Magħtab incinerator to rise to 60 metres

The national waste agency has presented a visual impact assessment of the waste-to-energy facility proposed at Magħtab whose highest chimney will rise up to 60m above ground level, immediately next to the engineered landfill facility

The project will cover area of five  football grounds with a 60m chimney
The project will cover area of five football grounds with a 60m chimney

The national waste agency has presented a visual impact assessment of the waste-to-energy facility proposed at Magħtab whose highest chimney will rise up to 60m above ground level, immediately next to the engineered landfill facility.

It will surpass the height of the present ‘mountain’ which stands as a memory of the uncontrolled dumping of waste in the past.

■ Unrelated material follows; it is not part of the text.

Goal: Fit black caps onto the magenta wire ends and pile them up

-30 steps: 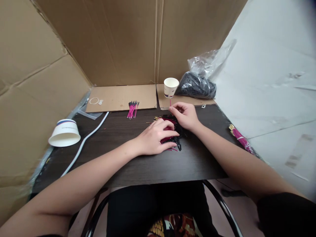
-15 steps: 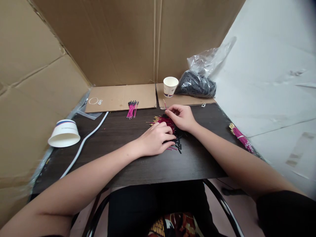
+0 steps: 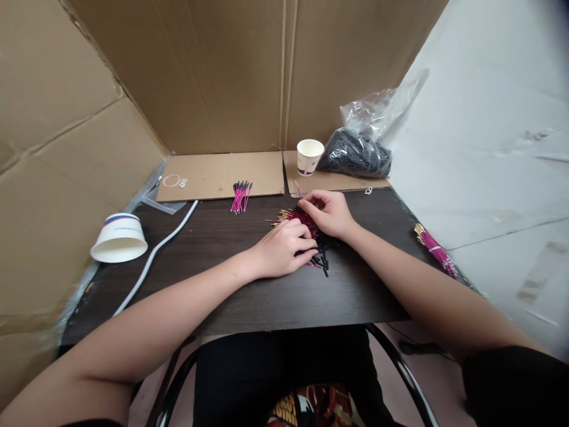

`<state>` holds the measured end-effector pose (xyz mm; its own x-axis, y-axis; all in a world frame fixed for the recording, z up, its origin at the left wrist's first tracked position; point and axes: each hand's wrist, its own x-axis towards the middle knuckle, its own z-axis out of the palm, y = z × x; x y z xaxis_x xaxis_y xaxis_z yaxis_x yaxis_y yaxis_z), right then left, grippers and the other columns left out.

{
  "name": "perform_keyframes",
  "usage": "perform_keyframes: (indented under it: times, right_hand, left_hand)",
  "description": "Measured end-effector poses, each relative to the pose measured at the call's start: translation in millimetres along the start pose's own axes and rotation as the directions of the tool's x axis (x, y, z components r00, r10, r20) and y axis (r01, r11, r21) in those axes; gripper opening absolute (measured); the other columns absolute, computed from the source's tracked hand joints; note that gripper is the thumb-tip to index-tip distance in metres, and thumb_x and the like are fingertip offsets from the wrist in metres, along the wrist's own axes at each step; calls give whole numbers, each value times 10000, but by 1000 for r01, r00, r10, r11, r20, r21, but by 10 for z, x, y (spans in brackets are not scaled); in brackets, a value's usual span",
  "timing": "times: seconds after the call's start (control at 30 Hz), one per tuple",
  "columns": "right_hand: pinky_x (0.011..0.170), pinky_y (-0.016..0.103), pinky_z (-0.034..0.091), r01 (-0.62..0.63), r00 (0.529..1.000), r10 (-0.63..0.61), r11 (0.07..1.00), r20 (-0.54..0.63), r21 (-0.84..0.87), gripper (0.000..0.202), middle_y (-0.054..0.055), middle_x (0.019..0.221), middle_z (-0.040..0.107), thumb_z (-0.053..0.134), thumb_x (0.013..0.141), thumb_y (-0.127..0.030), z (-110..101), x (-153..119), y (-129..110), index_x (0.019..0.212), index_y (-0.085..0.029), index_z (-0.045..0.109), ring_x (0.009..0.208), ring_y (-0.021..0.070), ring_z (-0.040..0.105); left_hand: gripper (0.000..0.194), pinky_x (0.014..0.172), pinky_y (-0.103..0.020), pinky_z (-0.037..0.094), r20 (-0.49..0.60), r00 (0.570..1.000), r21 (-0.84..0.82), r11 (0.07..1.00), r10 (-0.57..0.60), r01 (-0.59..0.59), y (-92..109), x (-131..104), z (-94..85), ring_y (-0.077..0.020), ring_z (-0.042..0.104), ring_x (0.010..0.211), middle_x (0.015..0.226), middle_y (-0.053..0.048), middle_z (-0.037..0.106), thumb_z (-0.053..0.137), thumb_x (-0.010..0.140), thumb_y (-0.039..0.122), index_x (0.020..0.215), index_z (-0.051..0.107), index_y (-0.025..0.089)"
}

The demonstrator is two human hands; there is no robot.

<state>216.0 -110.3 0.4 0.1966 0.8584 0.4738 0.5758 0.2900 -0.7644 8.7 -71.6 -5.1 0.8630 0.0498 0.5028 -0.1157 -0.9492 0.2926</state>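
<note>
Between finger and thumb, my right hand (image 3: pixel 328 212) pinches a thin pink wire (image 3: pixel 299 191) with a gold tip pointing up. My left hand (image 3: pixel 287 248) rests over the pile of pink wires (image 3: pixel 307 220), its fingers curled and its fingertips at the small black sleeves (image 3: pixel 326 265). Whether it holds one of the sleeves is too small to tell. Some gold tips stick out to the left of the pile. Farther left lies a separate group of pink wires with black ends (image 3: pixel 241 197), partly on the cardboard strip.
A white paper cup (image 3: pixel 310 157) stands at the back, beside a clear bag of black pieces (image 3: pixel 358 152). On the left are a large upside-down cup (image 3: pixel 119 238) and a white cable (image 3: pixel 155 249). A tied wire bundle (image 3: pixel 435 250) lies at the right edge.
The whole view has shifted slightly. My left fingers have closed in a little at the black sleeves. My right hand keeps its pinch on the wire.
</note>
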Motion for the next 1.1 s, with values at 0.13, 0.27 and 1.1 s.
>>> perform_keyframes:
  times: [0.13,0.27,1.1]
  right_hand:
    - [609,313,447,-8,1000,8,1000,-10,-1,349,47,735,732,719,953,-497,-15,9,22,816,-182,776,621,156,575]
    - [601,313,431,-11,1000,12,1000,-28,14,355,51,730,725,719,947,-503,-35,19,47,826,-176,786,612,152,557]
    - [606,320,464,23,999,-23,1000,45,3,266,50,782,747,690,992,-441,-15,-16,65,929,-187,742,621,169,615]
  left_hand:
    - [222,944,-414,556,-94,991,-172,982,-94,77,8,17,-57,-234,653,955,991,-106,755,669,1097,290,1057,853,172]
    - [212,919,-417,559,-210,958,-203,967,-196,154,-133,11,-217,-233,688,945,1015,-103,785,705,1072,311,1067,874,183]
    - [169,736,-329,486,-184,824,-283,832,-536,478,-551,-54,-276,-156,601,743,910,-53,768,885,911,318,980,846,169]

The highest chimney will be 102m tall – nearly as high as the Portomaso tower – but 42 meters will be located underground level.

The visual impact study forms part of an outline planning application presented by Wasteserv to build the incinerator over 34,000 square metres of disused agricultural land in Magħtab.

The new waste-to-energy plant includes ancillary facilities related to pollution abatement, cooling, and other supporting functions. 

The plans foresee a 20m-high water pump house, located near the Coast Road, with pumps and a chlorination compressor to handle the plant’s cooling system.

Magħtab was chosen after a site-selection study that considered different locations, including sites near the Ta’ Barkat sewage treatment plant in Xgħajra, near the power station in Delimara and near the Sant Antnin recycling plant in Marsaskala.

One important consideration was its proximity to sea water which can be used for the plant’s cooling system.

The area located on the eastern side of the Magħtab waste complex was identified as the most appropriate location, given that it is the one most distant from large settlements, and the one that would have the least impact in terms of ecological footprint and tree cover.

An issue flagged in the report is the possible negative impact the incinerator’s cooling system on the nearby marine environment.

The discharge of warm water to the sea could impact the extensive Posidonia meadows in the Bahar ic-Ċagħaq waters, with Wasteserv saying this had to be studied further.

Cooling towers can be used to reduce the water’s temperature to ambient water temperature before discharge.

Posidonia meadows, also known as the lungs of the Mediterrean, are a protected habitat according to EU law due to their importance in creating ideal habitats for marine life and in releasing oxygen.

The report hints at “further consideration” to seawater intakes and outlets, “so as to identify options that are technically feasible, yet have the least possible environmental impact”.